«…возникло слово “декадент”, и я тоже был из первых», – писал он позднее в «Уединенном», а в письме Перцову признавал: «И я (сам декадент, конечно) – узнаю “родные души”, узнаю – безгласно, без говора, без доказательств…»
Психологически это очень понятно! Василий Васильевич Розанов был декадентом от юности своей, от бедного детства, отрочества, от Костромы, Симбирска, Нижнего, от своей несчастной матушки, за которой был вынужден ухаживать, от садиста семинариста Ивана Воскресенского и «хлыстовской богородицы» Аполлинарии Сусловой. Вся его жизнь, его воспитание, его взросление, его впечатления и ощущения, его консерватизм и славянофильство были декадентскими по духу и таковыми оставались до конца дней. Розанов идеально совпал со своим временем, родился не раньше и не позже и шел по жизни, принимая и не принимая, вбирая и отталкиваясь от всего, что попадалось на его пути. Все было ему позволительно и все полезно, все вызывало в нем страшный интерес, жизнь будоражила и кружила голову этому «вечному мальчику», который и жил на полную катушку, как и душа, и тело просят («Увидишь крест – перекрестишься. Увидишь груди – потрогаешь. Вот моя (и всемирная) “натуральность”», – исчерпывающе описал он самого себя позднее в «Мимолетном»), и лишь хотел казаться безвольным, пассивным, ватой, как себя впоследствии аттестовал. Но нет, ничего подобного – самоволия, самоуправства, самолюбия, самообладания, самоотверженности, самолюбования, самоуничижения и всяких прочих «само» у него было более, чем достаточно.
«…от детства 3–12 лет в Костроме и по сей день – какая же это фуга самоуединения, самоожесточения, самопрезрения и вражды, вражды, вражды… с просветами умилений, слез прощения, – писал он Перцову. – Вот моя психика духовного сластолюбца, – и вместе духовного самоуправца… Но чудовищно, что это “самоуправство” соединено с ужасною хрупкостью души: нет менее твердого, более раба впечатлений, человека, чем я».
И, конечно, петербургские декаденты, с кем он познакомился не позднее весны 1897 года (известны письмо Гиппиус Розанову от 11 апреля 1897-го, в котором она «от имени всей нашей маленькой колонии» выражает «особенную радость по поводу Вашего приглашения», и письмо Розанова Перцову, где он пишет о Мережковском, что «мы провели вечер в очень интересной беседе, с полуслова понимая друг друга»), были сильнейшим из его впечатлений.
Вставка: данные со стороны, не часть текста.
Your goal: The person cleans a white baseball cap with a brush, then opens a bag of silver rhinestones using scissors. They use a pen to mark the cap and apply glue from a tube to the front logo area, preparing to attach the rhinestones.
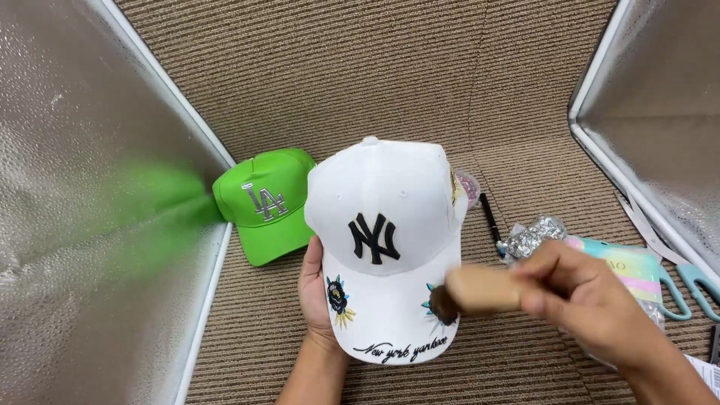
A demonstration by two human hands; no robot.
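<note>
Propping white cap [386, 240] from beneath with left hand [315, 289], fingers curled under brim, crown facing up for access. Gripping blurred tan tool [480, 291] in right hand [581, 296], pressing against brim patch. Lying behind: green cap [266, 206].

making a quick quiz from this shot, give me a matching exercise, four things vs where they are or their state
Things:
1. white cap
2. green cap
3. black pen
4. wooden-handled tool

Places or states:
a. lying on the mat just right of the white cap
b. gripped in the right hand, blurred
c. held from the side by the left hand
d. against the silver panel on the left

Pairs: 1-c, 2-d, 3-a, 4-b
</note>
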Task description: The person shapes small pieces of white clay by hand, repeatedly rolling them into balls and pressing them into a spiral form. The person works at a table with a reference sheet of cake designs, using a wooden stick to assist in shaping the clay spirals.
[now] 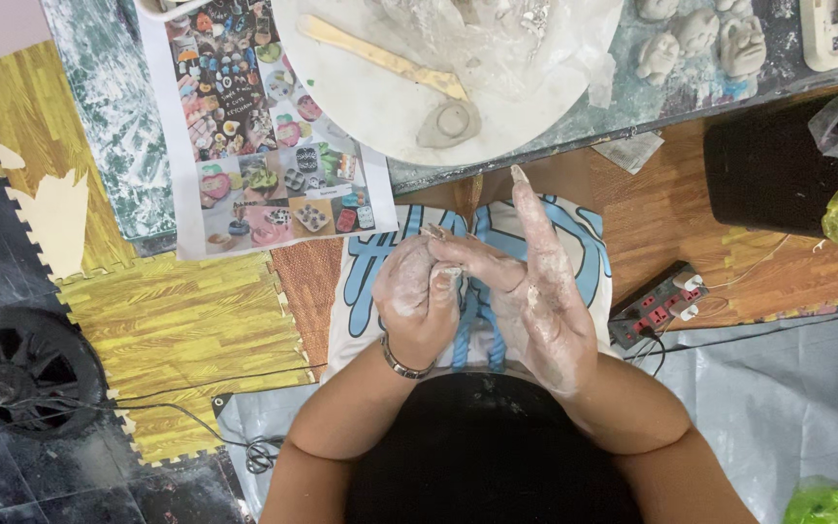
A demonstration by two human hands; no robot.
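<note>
Two clay-coated hands meet above the lap, in front of the table edge (497,173). Left hand (417,303): fingers curled closed around a small lump of clay (445,277), mostly hidden inside the fist. Right hand (540,291): open and flat, fingers extended toward the table, thumb side pressed against the left fist; it grips nothing. Handling judgement for the lump: soft, damp, light, easily dented and somewhat sticky, as the grey film on both palms suggests. Hold it cupped in the palm with even, light pressure; pinching would mark it. On the round white board (361,92) lie a wooden modelling tool (380,56) and a small clay dish (450,122), well apart from the hands. A printed reference sheet (264,126) lies to the left, and a power strip (659,303) sits on the floor to the right
</note>
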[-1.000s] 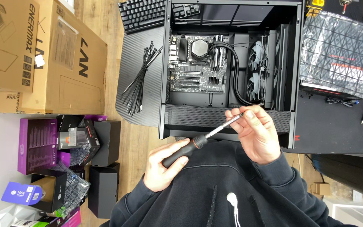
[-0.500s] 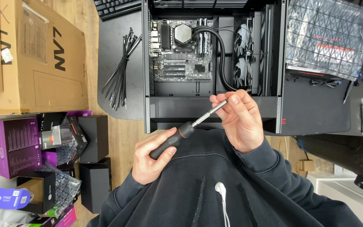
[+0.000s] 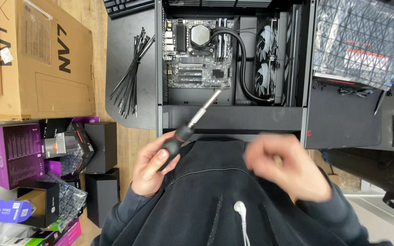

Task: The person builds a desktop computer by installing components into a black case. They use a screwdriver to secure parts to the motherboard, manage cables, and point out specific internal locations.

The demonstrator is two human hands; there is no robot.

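Left hand (image 3: 153, 166) grips screwdriver (image 3: 192, 125) by its handle, shaft angled toward open computer case (image 3: 233, 118); right hand (image 3: 288, 166) blurred, grip indeterminate.

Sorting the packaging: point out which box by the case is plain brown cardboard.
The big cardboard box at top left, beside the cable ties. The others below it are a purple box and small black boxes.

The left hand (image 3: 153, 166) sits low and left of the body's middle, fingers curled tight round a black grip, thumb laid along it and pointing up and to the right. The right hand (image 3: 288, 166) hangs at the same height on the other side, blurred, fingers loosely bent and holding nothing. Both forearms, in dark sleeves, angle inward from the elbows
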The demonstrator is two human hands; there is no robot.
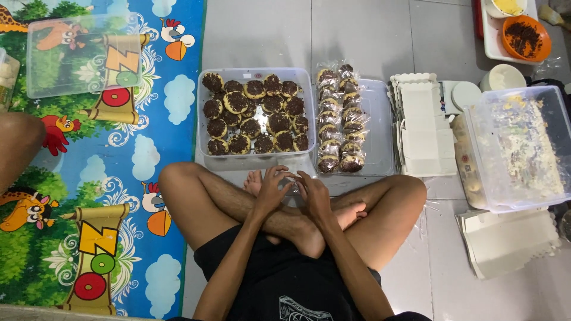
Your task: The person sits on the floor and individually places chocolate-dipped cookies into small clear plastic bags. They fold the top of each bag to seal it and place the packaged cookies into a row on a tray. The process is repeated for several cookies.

Эти странные новые люди с их дурацкими забавами, спорами, розыгрышами, поисками и экспериментами выглядели намного интереснее правильных консерваторов. Помимо личных счетов, материальных претензий, обид и обманутых ожиданий поздние славянофилы были в розановских глазах стары душой, эпигоны, унылые бездари и неудачники[38]
, а декаденты, которых он еще совсем недавно, по собственному признанию, «представлял какими-то онанистами-гадами», оказались молоды, нахальны, успешливы. А главное – одарены, и, как невероятно талантливый человек, сам он почувствовал свое с ними сродство, что было гораздо важнее любых идей. «Переделка позитивистского человека в декадента есть самое замечательное, что я пережил или зрителем чего Бог дал мне быть. Это – перелом, и он не меньше, чем от католичества к реформации».«Да, батюшка, я стал любить декадентов, – писал Розанов Перцову. – Они своими “фиолетовыми руками” сделали то, чего не мог сделать Катков своими громами, Страхов своей рассудительностью, образованностью и тихой борьбой. Потянуло новым в воздухе, мы входим в эпоху “тривиум” и “квадриум”, т. е. III–VI–VIII века по Р. Х. Все сумеречное и неясное нам нравится, все Аракчеевско-Спенсеровски ясное – противно под самой язвительной для них формой: оно не опасно, не враждебно, оно просто скучно. Собственно я был яростным консерватором не по любви к консерватизму, но по ненависти к либерализму… Но видя, что “фиолетовые руки” восторжествовали и либерализм сам “спасается куда можно” – я становлюсь внутренно свободным. Да, больше сумрака, больше неясности! больше поэтического, больше святого! К черту политика и да здравствует арфа!»